◆ **EXERCISE INSTRUCTIONS**
Output the entries word for word. Omit images.

Items from a dataset

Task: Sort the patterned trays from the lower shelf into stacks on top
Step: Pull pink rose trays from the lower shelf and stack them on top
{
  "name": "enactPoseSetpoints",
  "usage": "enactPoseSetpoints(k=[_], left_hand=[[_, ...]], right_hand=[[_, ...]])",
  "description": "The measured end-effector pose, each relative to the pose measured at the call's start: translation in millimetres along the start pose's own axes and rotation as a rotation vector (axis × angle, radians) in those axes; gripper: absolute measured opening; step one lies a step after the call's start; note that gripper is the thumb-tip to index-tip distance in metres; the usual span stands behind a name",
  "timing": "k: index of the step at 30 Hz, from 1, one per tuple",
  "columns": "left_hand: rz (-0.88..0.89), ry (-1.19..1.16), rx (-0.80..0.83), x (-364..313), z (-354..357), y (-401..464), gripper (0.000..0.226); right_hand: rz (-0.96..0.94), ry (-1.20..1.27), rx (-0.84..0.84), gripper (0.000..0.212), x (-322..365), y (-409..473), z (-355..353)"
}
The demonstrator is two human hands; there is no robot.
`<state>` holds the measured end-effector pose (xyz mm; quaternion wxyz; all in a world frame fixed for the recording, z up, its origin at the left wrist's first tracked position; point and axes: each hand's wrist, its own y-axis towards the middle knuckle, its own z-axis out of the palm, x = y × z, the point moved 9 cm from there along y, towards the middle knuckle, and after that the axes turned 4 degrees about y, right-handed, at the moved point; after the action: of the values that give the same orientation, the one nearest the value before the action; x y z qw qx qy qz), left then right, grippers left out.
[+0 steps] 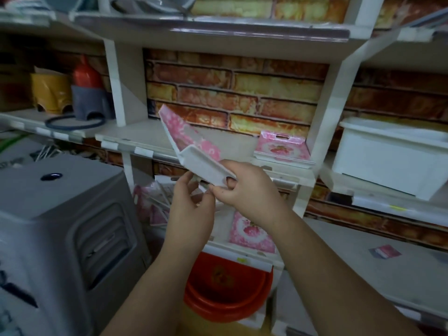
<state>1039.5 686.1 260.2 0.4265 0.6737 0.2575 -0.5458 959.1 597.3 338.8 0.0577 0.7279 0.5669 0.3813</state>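
Pink floral rectangular plastic tray (pixel 191 144) tilts at frame centre, long axis running toward the upper left. I see my right hand (pixel 244 187) gripping its near white edge. My left hand (pixel 191 202) pinches beneath.

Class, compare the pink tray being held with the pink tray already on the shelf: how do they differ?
The held tray is tilted steeply, showing its white underside; the shelf tray lies nearly flat, pattern up. The held tray is gripped by the right hand; the shelf tray is untouched. Both share a pink floral pattern.
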Motion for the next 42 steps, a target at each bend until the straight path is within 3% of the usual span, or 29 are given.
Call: enactPoseSetpoints(k=[3,8,13,16,22,26,33,42], left_hand=[[0.04,0.02,0.051,6.3,-10.1,28.7,0.039],[0.1,0.043,0.105,17.3,-25.7,91.2,0.037],[0.096,0.051,0.129,34.1,-13.9,132.1,0.077],[0.149,0.108,0.182,31.9,8.6,149.7,0.084],[0.211,0.266,0.275,38.1,70.5,175.3,0.069],[0.242,0.349,0.257,44.7,119.5,189.3,0.08],[0.447,0.603,0.218,39.9,204.3,201.4,0.088],[0.33,0.81,0.271,60.4,289.2,226.2,0.081]], right_hand=[[-0.121,-0.27,-0.073,0.035,7.2,29.2,20.7],[-0.093,-0.468,-0.138,0.035,-15.8,78.4,49.3],[-0.029,-0.627,-0.13,0.031,-44.9,96.3,50.8],[0.018,-0.669,-0.106,0.035,-71.9,105.0,40.2],[0.089,-0.738,-0.079,0.029,-137.3,114.0,17.8],[0.129,-0.785,-0.058,0.03,-186.3,124.2,-6.4],[0.195,-0.776,0.048,0.023,-270.5,145.6,-50.2],[0.161,-0.759,0.129,0.021,-349.9,169.2,-65.5]])
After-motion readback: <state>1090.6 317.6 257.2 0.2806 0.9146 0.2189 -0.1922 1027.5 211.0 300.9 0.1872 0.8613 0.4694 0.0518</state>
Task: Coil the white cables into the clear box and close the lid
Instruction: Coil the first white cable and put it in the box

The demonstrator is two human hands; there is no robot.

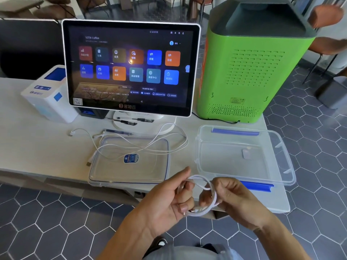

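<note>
White cable (201, 182) — round coil, pinched between left hand (169, 201), right hand (234, 196).

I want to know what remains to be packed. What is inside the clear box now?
The clear box holds no cable; only a pale label shows through its bottom. One coiled white cable is in both hands, loose white cables lie across the lid.

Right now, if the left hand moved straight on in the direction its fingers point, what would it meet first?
The left hand, gripping the coiled white cable, points up and right toward the table. It would probably first meet the near rim of the clear plastic box with blue clips, though depth is unclear.
</note>
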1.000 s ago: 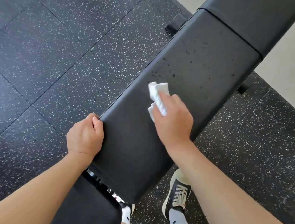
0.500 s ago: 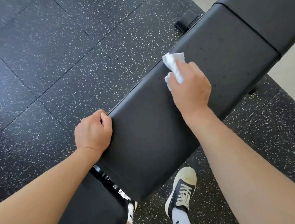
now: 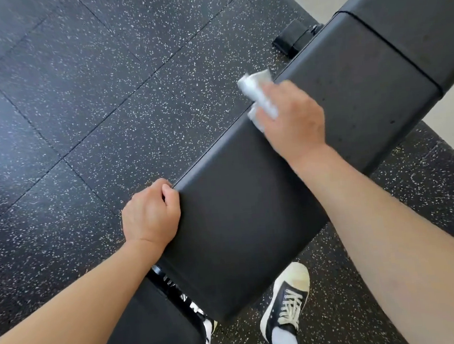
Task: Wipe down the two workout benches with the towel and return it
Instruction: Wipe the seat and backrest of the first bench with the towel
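The right hand (image 3: 292, 116) grips a crumpled white towel (image 3: 259, 97) and presses it on the black bench pad (image 3: 251, 211) at its 11 o'clock edge. The left hand (image 3: 151, 214) curls around the pad's 9 o'clock corner.

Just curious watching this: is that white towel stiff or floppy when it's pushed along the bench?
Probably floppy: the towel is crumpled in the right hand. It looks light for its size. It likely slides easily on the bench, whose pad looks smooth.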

◆ **REPLY TO THE TASK**
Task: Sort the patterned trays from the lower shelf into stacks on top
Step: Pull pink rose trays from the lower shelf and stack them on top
{
  "name": "enactPoseSetpoints",
  "usage": "enactPoseSetpoints(k=[_], left_hand=[[_, ...]], right_hand=[[_, ...]])",
  "description": "The measured end-effector pose, each relative to the pose measured at the call's start: translation in millimetres along the start pose's own axes and rotation as a rotation vector (axis × angle, radians) in those axes; gripper: absolute measured opening; step one lies a step after the call's start; note that gripper is the thumb-tip to index-tip distance in metres; the usual span stands behind a name",
  "timing": "k: index of the step at 30 Hz, from 1, one per tuple",
  "columns": "left_hand: rz (-0.88..0.89), ry (-1.19..1.16), rx (-0.80..0.83), x (-364..313), z (-354..357), y (-401..464), gripper (0.000..0.226); right_hand: rz (-0.96..0.94), ry (-1.20..1.27), rx (-0.84..0.84), gripper (0.000..0.212), x (-322..365), y (-409..473), z (-355..353)"
}
The demonstrator is two human hands; there is no robot.
`<state>` holds the measured end-effector pose (xyz mm; quaternion wxyz; all in a world frame fixed for the recording, z up, its origin at the left wrist's first tracked position; point and axes: each hand's wrist, its own y-axis towards the middle knuckle, its own z-axis out of the palm, x = y × z, the point moved 9 cm from there along y, towards the middle knuckle, and after that the axes turned 4 degrees about y, right-handed, at the moved point; after the action: of the values that give the same orientation, the one nearest the value before the action; x y z qw qx qy qz), left then right, grippers left out.
[+0 steps] 
<state>1039.5 686.1 260.2 0.4265 0.6737 0.2575 -0.5458 959.1 597.3 338.8 0.0577 0.7279 0.5669 0.3813</state>
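Pink floral rectangular plastic tray (pixel 191 144) tilts at frame centre, long axis running toward the upper left. I see my right hand (pixel 244 187) gripping its near white edge. My left hand (pixel 191 202) pinches beneath.

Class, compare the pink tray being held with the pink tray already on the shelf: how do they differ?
The held tray is tilted steeply, showing its white underside; the shelf tray lies nearly flat, pattern up. The held tray is gripped by the right hand; the shelf tray is untouched. Both share a pink floral pattern.
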Motion for the next 42 steps, a target at each bend until the straight path is within 3% of the usual span, or 29 are given.
Call: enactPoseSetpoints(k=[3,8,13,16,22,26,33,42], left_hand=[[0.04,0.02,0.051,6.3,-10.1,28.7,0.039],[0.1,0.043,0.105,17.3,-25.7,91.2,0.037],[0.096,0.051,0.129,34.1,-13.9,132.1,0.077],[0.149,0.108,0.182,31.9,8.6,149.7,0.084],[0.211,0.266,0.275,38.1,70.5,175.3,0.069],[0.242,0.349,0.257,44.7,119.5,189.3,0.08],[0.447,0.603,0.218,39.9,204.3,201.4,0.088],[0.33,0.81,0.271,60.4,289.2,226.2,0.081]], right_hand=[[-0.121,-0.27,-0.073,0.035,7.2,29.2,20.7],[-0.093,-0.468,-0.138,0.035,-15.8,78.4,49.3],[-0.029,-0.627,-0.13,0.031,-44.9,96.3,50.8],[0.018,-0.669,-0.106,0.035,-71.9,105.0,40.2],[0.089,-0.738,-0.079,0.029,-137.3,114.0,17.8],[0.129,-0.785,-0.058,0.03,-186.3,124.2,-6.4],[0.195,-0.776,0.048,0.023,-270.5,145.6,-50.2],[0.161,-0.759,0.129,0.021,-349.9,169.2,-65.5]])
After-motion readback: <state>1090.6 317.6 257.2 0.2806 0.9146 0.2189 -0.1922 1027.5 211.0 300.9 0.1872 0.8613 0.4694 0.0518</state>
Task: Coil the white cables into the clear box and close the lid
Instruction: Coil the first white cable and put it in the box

The demonstrator is two human hands; there is no robot.


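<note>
White cable (201, 182) — round coil, pinched between left hand (169, 201), right hand (234, 196).

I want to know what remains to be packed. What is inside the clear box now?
The clear box holds no cable; only a pale label shows through its bottom. One coiled white cable is in both hands, loose white cables lie across the lid.

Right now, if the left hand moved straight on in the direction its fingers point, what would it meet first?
The left hand, gripping the coiled white cable, points up and right toward the table. It would probably first meet the near rim of the clear plastic box with blue clips, though depth is unclear.
</note>
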1.000 s ago: 
0.500 s ago: 
now: 
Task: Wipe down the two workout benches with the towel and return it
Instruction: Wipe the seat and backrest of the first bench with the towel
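The right hand (image 3: 292, 116) grips a crumpled white towel (image 3: 259, 97) and presses it on the black bench pad (image 3: 251, 211) at its 11 o'clock edge. The left hand (image 3: 151, 214) curls around the pad's 9 o'clock corner.

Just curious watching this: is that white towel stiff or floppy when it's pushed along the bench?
Probably floppy: the towel is crumpled in the right hand. It looks light for its size. It likely slides easily on the bench, whose pad looks smooth.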

With that, the exercise is finished.